We rarely think about laws and how they are put into place and by whom, but we should.
The Constitution’s Full Faith and Credit Clause, in Article IV, of course, does require the states to honor “the public acts, records and judicial proceedings of every other state.” But does a marriage decree qualify for that kind of respect? It probably does not, for two reasons. First, the Supreme Court for decades has interpreted the clause to require respect for court orders, not other forms of state government action, and marriage decrees are technically not court documents. Second, the court also for a long time has said that there is an exception to the requirement when a state has a “public policy” that forbids it to respect another state’s action in a given area.
If those two reasons were not enough to deny marriage decrees in one state from recognition in another, Congress has given states explicit permission to refuse to recognize same-sex marriages performed in other states.
That is a provision of the Defense of Marriage Act—Section 2—that was not under review before the Supreme Court this year.
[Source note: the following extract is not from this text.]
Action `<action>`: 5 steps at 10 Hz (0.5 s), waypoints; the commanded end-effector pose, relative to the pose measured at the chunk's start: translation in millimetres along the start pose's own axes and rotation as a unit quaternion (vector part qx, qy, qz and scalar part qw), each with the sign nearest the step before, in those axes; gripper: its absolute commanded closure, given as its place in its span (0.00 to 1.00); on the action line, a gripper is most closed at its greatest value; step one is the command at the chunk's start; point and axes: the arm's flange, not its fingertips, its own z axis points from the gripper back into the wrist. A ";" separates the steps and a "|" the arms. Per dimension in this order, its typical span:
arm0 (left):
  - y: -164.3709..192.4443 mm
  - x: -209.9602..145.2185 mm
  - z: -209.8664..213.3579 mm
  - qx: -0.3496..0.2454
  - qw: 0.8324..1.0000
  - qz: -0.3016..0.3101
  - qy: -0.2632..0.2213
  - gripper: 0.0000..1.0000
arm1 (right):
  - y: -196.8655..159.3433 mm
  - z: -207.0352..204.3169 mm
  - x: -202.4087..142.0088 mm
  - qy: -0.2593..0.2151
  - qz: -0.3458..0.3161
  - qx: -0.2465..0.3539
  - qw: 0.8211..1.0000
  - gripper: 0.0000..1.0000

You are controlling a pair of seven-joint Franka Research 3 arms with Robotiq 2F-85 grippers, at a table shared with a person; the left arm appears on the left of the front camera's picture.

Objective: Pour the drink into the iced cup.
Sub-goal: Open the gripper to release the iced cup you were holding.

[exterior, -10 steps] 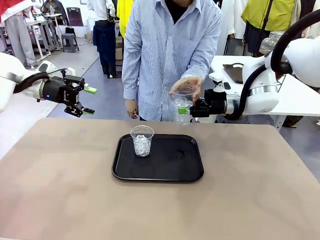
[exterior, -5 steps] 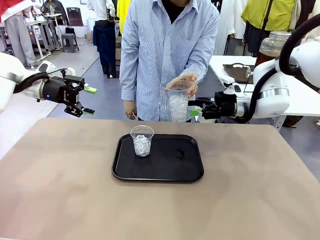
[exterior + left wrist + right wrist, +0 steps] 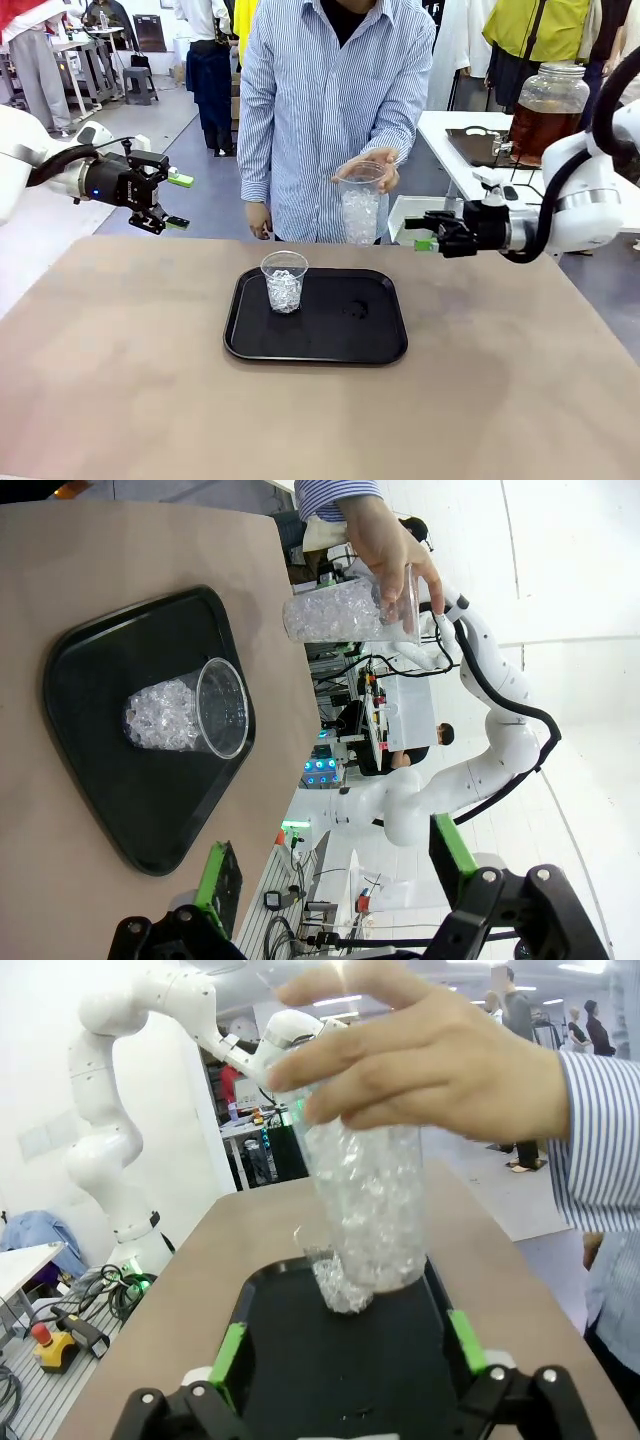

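A person at the far side of the table point(image 3: 120, 380) holds an iced cup point(image 3: 360, 205) from above with one hand point(image 3: 372, 165), in the air beyond a black tray point(image 3: 380, 345). The right gripper point(image 3: 422, 230) hangs just right of that cup, apart from it, jaws spread and empty. A second iced cup point(image 3: 284, 282) stands upright on the tray's far left part. The left gripper point(image 3: 178, 201) hovers far left, off the table's edge, jaws spread and empty. The amber drink point(image 3: 547, 125) sits in a glass jar point(image 3: 549, 78) at far right, behind the right arm.
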 end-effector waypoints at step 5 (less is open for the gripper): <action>-1.5 -0.3 0.5 0.000 1.000 -0.002 0.001 0.00 | 30.5 39.6 -21.2 -0.019 0.050 -0.013 0.998 0.00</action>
Section 2 reads: “No State, territory, or possession of the United States, or Indian tribe, shall be required to give effect to any public act, record, or judicial proceeding of any other State, territory, possession, or tribe respecting a relationship between persons of the same sex that is treated as a marriage under the laws of such other State, territory, possession, or tribe, or a right or claim arising from such relationship.”
So how does that work? Congress says ‘if it is an opposite sex marriage all you states have to recognize it but if it is a same sex marriage then none of you states are bound by it.’
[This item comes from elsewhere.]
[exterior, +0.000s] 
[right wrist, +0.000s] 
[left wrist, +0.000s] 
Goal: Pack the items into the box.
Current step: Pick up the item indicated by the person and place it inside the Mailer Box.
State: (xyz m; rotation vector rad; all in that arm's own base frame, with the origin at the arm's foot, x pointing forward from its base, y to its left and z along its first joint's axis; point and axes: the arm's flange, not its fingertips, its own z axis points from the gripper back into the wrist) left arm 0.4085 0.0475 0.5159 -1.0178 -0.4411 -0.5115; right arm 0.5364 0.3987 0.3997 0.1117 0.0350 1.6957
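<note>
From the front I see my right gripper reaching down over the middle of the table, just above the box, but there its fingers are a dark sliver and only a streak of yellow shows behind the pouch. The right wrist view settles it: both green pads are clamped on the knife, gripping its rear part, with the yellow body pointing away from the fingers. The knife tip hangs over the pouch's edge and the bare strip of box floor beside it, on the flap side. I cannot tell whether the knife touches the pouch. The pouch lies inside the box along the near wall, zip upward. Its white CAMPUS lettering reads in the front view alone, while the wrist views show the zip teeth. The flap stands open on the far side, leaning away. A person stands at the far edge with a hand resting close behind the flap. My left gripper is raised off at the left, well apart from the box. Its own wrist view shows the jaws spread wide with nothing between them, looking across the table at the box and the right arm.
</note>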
And if you are paying attention then you know that Title VII of the Civil Rights Act of 1964 is not the least bit disturbed by the Defense of Marriage Act.
So here is what the IRS did:
…the Internal Revenue Service has used its own authority to interpret the federal tax laws to take a major step toward nationalizing the right of married same-sex couples to equal access to federal tax benefits, even if they move into a state that formally refuses to recognize their marriage.
In what is called a “revenue ruling,” which just went into effect on Monday, the IRS gave such couples the right to federal tax equality, so long as their marriage was valid in any state. The ruling, the IRS noted, “applies to all federal tax provisions where marriage is a factor, including filing status, claiming personal and dependency exemptions, taking the standard deduction, employee benefits, contributing to an IRA and obtaining the earned income tax credit or child tax credit.”
The ruling, the IRS stressed, “applies regardless of whether the couple lives in a jurisdiction that recognizes same-sex marriage or jurisdiction that does not recognize same-sex marriage.” The tax rights for such couples, the agency added, are based upon the validity of the marriage where it was performed, not whether there is a right to marry where the couple currently lives.
This is a form of Constitution-making by a federal agency since the IRS did not wait for the courts to widen the scope of marriage equality before the agency chose to do so using its own administrative powers. The tax equality its ruling decreed, the IRS said in explaining why it acted, is necessary to avoid the constitutional problem that would arise if same-sex marriages were treated differently based solely on sexual orientation.
Now you are thinking ‘so what? Isn’t that what we want?’ Well, marriage is a State matter, no matter where Congress chooses to stick its nose. But once again, federal power seeks more power. And agencies seek ever more power to decree as they wish.
Will we stop this snowball from rolling?